**Exercise aim**
Repeat the data exactly, so that every line matches the original.
○ ○ ○ ○ ○ ○ ○
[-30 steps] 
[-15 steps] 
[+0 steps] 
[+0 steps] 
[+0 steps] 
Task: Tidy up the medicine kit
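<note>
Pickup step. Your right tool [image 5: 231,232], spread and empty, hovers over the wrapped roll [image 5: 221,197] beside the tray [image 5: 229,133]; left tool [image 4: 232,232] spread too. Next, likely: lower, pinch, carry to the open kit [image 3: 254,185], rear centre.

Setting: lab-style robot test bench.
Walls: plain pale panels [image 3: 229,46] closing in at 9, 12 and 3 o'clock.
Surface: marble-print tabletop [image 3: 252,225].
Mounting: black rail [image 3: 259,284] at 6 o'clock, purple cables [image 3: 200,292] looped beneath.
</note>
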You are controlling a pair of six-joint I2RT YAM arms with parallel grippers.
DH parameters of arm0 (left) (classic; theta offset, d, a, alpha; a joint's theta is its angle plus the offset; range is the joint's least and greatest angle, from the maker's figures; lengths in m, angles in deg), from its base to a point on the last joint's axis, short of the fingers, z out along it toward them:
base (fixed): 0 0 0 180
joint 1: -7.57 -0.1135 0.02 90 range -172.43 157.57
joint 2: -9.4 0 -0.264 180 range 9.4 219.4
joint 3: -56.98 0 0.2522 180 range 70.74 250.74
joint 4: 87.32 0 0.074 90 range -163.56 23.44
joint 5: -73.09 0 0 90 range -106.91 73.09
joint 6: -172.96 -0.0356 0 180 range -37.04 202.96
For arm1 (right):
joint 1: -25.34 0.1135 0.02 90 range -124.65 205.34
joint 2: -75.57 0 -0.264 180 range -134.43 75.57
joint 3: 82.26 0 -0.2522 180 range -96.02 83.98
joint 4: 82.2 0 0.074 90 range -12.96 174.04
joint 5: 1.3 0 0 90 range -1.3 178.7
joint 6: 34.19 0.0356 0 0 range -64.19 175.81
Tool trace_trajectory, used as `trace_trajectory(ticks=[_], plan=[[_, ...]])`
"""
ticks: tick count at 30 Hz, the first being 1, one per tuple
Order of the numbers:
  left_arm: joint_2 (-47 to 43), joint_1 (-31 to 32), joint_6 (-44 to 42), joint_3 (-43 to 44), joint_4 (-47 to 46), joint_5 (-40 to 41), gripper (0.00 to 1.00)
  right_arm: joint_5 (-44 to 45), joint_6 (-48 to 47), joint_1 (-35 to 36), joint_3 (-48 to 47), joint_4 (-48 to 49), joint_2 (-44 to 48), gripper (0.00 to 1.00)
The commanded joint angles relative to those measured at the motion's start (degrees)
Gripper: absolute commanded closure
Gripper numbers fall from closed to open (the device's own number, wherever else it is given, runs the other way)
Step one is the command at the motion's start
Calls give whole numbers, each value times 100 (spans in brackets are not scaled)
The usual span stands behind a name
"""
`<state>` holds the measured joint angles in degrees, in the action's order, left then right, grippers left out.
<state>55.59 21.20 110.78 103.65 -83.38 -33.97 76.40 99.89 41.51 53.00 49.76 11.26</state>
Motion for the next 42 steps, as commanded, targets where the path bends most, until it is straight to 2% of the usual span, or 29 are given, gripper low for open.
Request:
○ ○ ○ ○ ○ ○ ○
**Output below**
[-30 steps] 
[-15 steps] 
[+0 steps] 
[+0 steps] 
[+0 steps] 
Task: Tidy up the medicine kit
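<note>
Pickup step. Your right tool [image 5: 231,232], spread and empty, hovers over the wrapped roll [image 5: 221,197] beside the tray [image 5: 229,133]; left tool [image 4: 232,232] spread too. Next, likely: lower, pinch, carry to the open kit [image 3: 254,185], rear centre.

Setting: lab-style robot test bench.
Walls: plain pale panels [image 3: 229,46] closing in at 9, 12 and 3 o'clock.
Surface: marble-print tabletop [image 3: 252,225].
Mounting: black rail [image 3: 259,284] at 6 o'clock, purple cables [image 3: 200,292] looped beneath.
</note>
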You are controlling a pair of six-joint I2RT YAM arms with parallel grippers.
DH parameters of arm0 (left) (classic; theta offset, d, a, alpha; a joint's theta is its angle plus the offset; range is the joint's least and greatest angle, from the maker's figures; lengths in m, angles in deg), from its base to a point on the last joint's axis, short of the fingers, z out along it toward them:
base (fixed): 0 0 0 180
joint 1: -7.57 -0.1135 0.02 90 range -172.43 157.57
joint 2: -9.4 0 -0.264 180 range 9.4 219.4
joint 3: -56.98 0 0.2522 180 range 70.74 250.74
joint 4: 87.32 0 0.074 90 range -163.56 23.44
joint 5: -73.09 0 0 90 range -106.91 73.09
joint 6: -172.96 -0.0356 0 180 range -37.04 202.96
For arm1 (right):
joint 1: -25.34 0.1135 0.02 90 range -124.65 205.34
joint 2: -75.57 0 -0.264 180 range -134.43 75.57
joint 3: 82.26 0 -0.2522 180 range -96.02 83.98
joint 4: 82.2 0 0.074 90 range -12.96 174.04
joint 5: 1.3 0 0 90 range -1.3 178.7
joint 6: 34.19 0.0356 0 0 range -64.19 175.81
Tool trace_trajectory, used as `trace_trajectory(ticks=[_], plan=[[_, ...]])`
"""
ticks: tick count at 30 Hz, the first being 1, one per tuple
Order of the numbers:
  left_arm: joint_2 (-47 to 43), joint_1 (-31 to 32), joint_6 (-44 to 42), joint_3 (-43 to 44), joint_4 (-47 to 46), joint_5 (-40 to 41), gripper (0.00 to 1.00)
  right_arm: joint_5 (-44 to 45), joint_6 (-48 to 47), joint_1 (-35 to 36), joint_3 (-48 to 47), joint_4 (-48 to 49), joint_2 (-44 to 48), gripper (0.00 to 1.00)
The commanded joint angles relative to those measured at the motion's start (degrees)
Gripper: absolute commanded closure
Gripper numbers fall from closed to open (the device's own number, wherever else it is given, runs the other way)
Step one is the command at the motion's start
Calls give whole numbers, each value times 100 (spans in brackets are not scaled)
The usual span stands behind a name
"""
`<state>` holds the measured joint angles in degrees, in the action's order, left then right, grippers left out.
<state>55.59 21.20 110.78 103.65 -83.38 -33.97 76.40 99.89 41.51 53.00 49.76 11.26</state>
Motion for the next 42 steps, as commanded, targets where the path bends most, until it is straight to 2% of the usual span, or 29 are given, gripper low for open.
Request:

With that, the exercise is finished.